Now, I’ll be honest: as an avid TV-lover, I was well-prepared to hop on Zoom and jump into all the chatter around Bel-Air and her characters’ decisions. But after listening to her new EP Identity Crisis, I knew there was a lot more to talk about as well. During this exclusive conversation with xoNecole, Jazlyn Martin delved into the challenging journey she’s faced surrounding her identity, newfound fame, and family influence, and how it all plays a part in her art. Check it out!
xoNecole: So I know that your father is in the entertainment world, but when did you realize you shared the same passion?
Jazlyn Martin: I think it was very early on. I was a child who was full of attitude and fearlessness that would go after anything I wanted. I believe seeing my dad pursue music made me realize it was possible. I just had this hunger and fire, and my parents consciously fed and nurtured that - they are always all super supportive of whatever I do. So very, very early on, I was like, I'm meant to do this. And I just was like, I'm a star, and I know I'm a star.
xoN: Actually, let's talk about your family. What are some of your most important values, and how have your family and heritage played a part in shaping those values?
Jazlyn: I mean, my mom is like an angel; she's so graceful and kind, and I've had to work hard to get there. When I was young, I was very abrasive, headstrong, and stubborn. Whereas my mom gives an immense amount of grace in the way she carries herself. I had to learn that.

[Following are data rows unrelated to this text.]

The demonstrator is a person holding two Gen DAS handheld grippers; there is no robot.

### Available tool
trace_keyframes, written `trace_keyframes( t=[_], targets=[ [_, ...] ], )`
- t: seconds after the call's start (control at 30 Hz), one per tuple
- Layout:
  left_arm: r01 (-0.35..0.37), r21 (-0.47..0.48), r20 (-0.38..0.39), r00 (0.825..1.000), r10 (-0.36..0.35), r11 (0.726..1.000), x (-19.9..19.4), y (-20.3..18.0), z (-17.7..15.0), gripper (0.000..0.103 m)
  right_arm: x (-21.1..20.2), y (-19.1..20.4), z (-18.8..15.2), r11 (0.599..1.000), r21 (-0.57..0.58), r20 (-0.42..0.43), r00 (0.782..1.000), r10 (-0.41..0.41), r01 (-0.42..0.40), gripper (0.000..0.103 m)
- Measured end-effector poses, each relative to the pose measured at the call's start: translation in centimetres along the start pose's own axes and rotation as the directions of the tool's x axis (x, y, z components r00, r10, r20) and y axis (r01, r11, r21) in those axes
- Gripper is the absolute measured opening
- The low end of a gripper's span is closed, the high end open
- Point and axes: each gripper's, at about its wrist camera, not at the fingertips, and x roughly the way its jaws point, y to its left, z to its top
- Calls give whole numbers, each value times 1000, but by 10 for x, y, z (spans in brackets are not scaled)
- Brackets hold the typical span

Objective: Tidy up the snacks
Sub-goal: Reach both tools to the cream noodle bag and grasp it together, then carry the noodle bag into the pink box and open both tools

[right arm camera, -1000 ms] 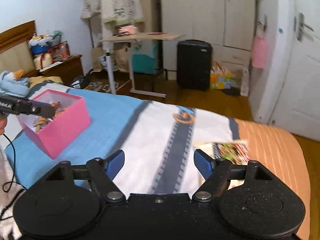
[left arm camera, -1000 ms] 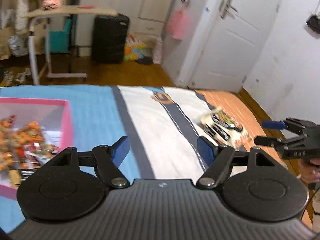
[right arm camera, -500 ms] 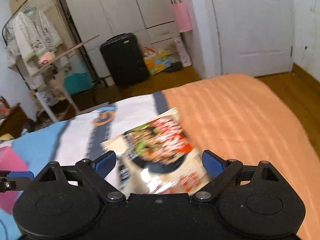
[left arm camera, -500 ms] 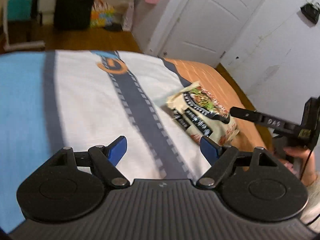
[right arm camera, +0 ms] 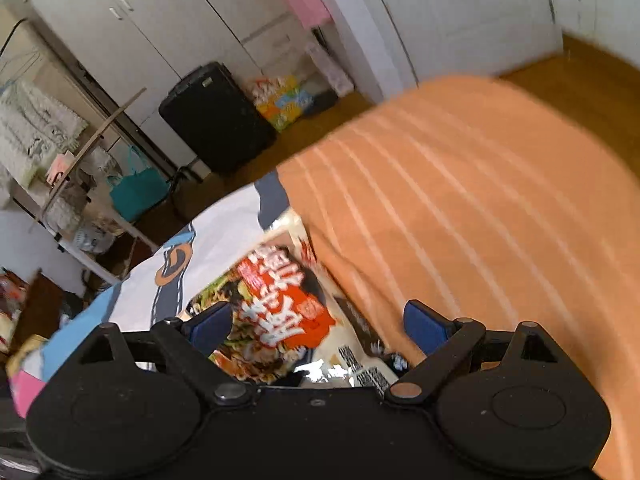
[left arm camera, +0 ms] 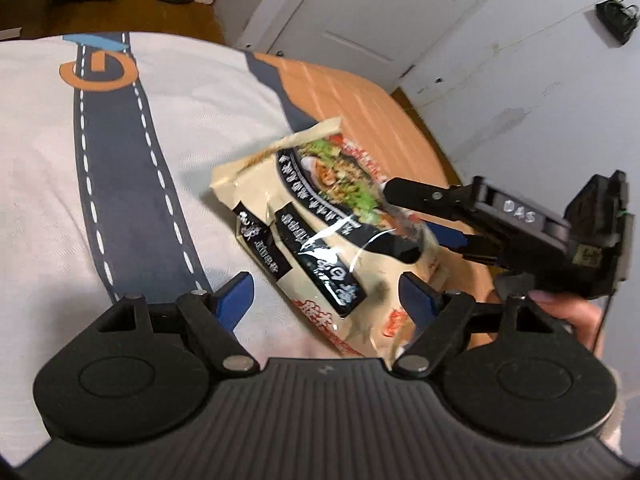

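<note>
Both grippers are over the bed [left arm camera: 132, 184] now, and the snack bag [left arm camera: 320, 236] sits right between them. It lies flat on the bedspread, straddling the line where the white road-print part meets the orange striped part [right arm camera: 460, 216]. It's a cream-coloured packet with dark labels and a picture of food on its front.

From the left wrist view, the left gripper [left arm camera: 326, 298] hangs just above the near end of the bag with its jaws spread wide, blue pads on either side and nothing between them but the packet below. No contact visible there.

The right gripper [left arm camera: 404, 224] comes in from the right side of that same view, held in a hand [left arm camera: 568, 316] at the edge of the bed. Its jaws are parted, one black finger reaching over the top of the bag's far side, the other lower at the bag's edge; whether they touch the wrapper I cannot tell.

The right wrist view, blurred, shows the bag [right arm camera: 280, 320] directly under that gripper [right arm camera: 318, 324], jaws wide, gripping nothing.

Beyond the bed stand a black suitcase [right arm camera: 216, 120] and white wardrobe doors [right arm camera: 132, 40].
</note>
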Motion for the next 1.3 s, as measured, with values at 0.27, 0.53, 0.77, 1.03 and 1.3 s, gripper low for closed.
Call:
trace_keyframes(
  t=[0.27, 0.53, 0.77, 1.03, 1.3],
  targets=[
    [101, -104, -37, 994, -105, 989, 19, 16, 0, 79, 2, 3, -13, 996, -25, -94, 992, 86, -88, 80],
    [50, -93, -18, 998, -52, 994, 1, 20, -3, 61, 3, 13, -27, 986, 46, -186, 968, 169, -163, 59],
    [-4, 13, -19, 1000, 4, 1000, -27, 5, -2, 62, -7, 40, -27, 983, 35, -214, 959, 184, -181, 58],
    [-28, 11, -20, 999, 29, 1000, -86, 11, -7, 62, -22, 83, -36, 977, 9, -257, 944, 207, -212, 58],
    [-93, 23, -9, 996, 93, 995, -165, 18, -20, 62, -31, 143, -52, 955, -16, -314, 908, 277, -297, 58]
  ],
)
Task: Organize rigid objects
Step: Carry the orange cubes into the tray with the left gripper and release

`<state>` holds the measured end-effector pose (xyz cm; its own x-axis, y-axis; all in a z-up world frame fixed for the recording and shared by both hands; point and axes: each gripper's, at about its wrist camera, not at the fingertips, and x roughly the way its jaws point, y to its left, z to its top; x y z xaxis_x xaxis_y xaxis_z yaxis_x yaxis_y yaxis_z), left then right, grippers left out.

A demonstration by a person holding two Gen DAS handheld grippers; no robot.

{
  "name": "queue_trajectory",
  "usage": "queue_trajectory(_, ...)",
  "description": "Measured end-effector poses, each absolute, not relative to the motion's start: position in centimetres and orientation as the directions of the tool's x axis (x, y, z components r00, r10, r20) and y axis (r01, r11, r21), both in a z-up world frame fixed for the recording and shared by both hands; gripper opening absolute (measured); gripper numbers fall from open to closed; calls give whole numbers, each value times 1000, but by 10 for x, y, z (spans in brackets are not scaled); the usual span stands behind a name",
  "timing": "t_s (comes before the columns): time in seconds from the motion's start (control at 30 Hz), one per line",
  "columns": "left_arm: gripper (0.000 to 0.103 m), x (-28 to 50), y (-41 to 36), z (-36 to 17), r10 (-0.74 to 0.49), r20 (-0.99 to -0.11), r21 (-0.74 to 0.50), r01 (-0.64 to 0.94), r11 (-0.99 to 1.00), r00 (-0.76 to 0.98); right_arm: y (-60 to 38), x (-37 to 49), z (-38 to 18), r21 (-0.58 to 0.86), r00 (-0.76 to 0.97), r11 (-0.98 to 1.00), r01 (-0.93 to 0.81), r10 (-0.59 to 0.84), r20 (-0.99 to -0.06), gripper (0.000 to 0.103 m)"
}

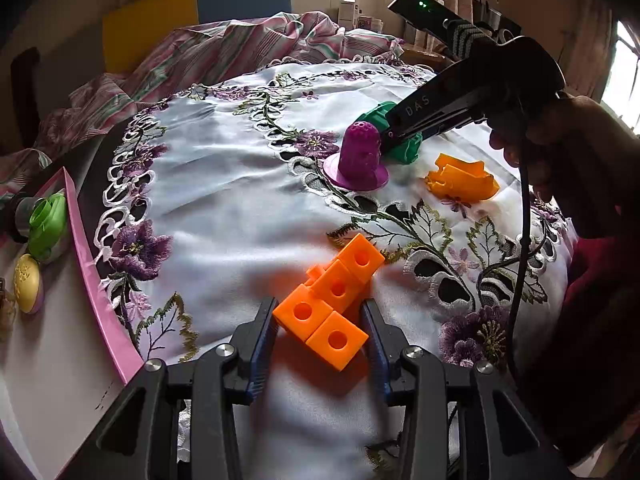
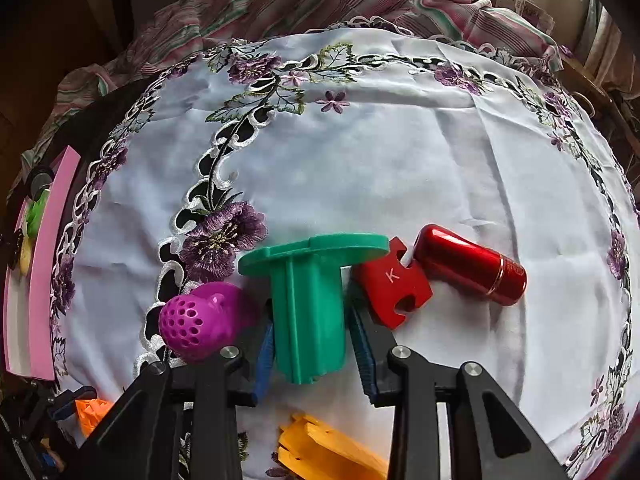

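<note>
The left gripper [image 1: 320, 320] grasps an orange plastic block of joined cubes with round holes [image 1: 330, 300], held just above the white embroidered cloth [image 1: 224, 200] on the counter. The right gripper [image 2: 312, 332] straddles a green plastic flanged post [image 2: 310, 300] — whether its pads press it cannot be told. A purple perforated plastic dome [image 2: 200, 320] sits just beside the post.
</note>
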<state>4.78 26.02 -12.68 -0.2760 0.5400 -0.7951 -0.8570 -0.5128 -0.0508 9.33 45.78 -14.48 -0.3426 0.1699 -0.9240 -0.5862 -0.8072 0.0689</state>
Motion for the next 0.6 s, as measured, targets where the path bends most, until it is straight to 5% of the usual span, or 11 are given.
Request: queue_trajectory(0.6, 42, 47, 252, -99, 576, -778, -112, -847, -520, -251, 458, 102, -155, 21, -328, -816, -578, 209, -921, 30)
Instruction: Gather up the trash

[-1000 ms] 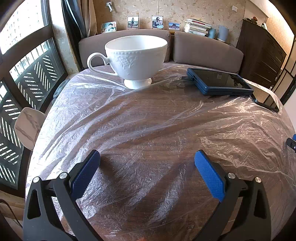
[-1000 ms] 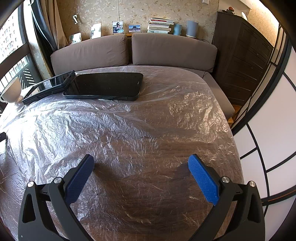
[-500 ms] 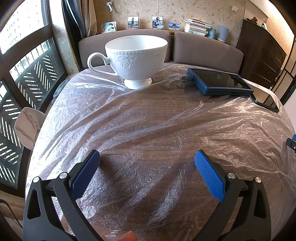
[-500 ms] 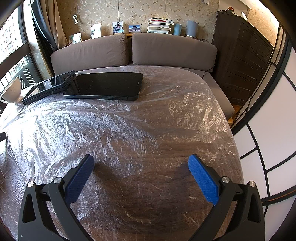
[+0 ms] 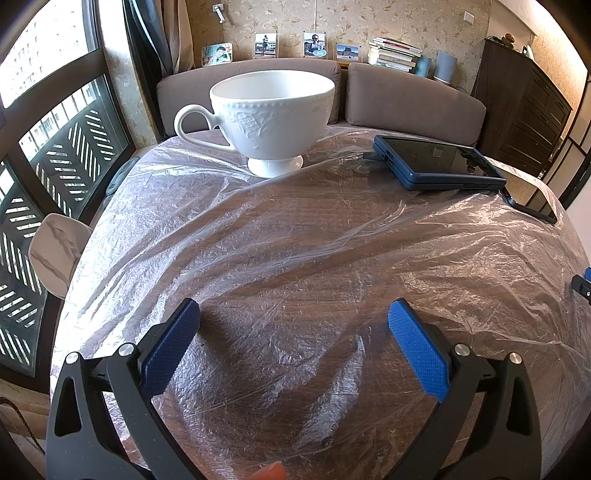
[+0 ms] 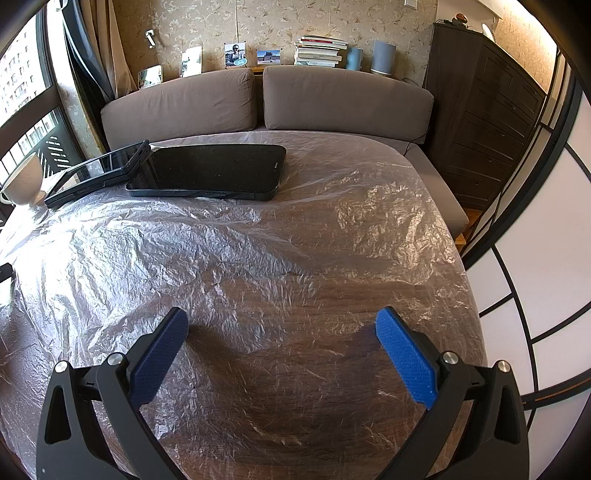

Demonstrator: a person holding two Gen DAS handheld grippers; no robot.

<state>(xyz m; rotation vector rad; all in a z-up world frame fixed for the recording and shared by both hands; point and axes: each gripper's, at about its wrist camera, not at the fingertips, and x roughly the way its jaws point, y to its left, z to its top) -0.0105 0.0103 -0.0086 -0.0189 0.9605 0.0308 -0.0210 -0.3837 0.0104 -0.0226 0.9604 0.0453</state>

I think being strong is something I’ve always had. My parents always joke that they don't know where my personality came from. Because my dad is shy and timid and my mom is kind, and I'm a fireball. But my Dad always asked the important industry questions like, “Why do you want to do this?” And that instilled some purpose into me. It really carried me to keep going because it's so easy to be discouraged in this field, but that drive has helped me push through all of the challenges.
xoN: I bet. I have such a respect for actors and the way you all navigate the industry. Speaking of, let’s dig into “Bel-Air.” Were you a fan of the show? Did you have to go back and watch the episodes?
Jazlyn: So I actually did watch the show which is crazy because sometimes I don’t. I saw it was a reboot and was like, ‘Oh no, not another one.’ But I watched the first three episodes, realized how good it was, and ended up watching the whole season. I became a fan, and then a few months later, I booked the role!
I think the imagination is such a beautiful and powerful tool, and I feel like if you create something in your mind, it happens. It's a crazy thing, but I really just created Jackie's world - the house she grew up in, her parents leaving her, and everything. I created why she fell in love with dance. I really came at it from a human approach. If I see it, then the audience can see it.
xoN: Yeah, background plays into so much of how we deal with things, how we interact with people, and everything. And I feel like Jackie gets a lot of backlash. Like, we’ve all had a “Jackie Moment” to be real.
Jazlyn: She gets so much backlash! I just encourage people to give her grace and see the God in her because I do think she tells a lot of Black and brown girls' stories. People project on her, saying she’s too ratchet or hood, and I’m like does that mean she’s not loveable?
We have to be careful of what’s said and put out because Jackie has gone through things that I've never had to go through. The fact that she's alive and still highly functioning is a blessing. So what if she gets a little messy? I love her. Because she’s helped me extend empathy to people I don't necessarily want to or don't think deserve to have it. But she's 17, she's figuring it out, and she doesn't have parents. Like, that's such a huge factor.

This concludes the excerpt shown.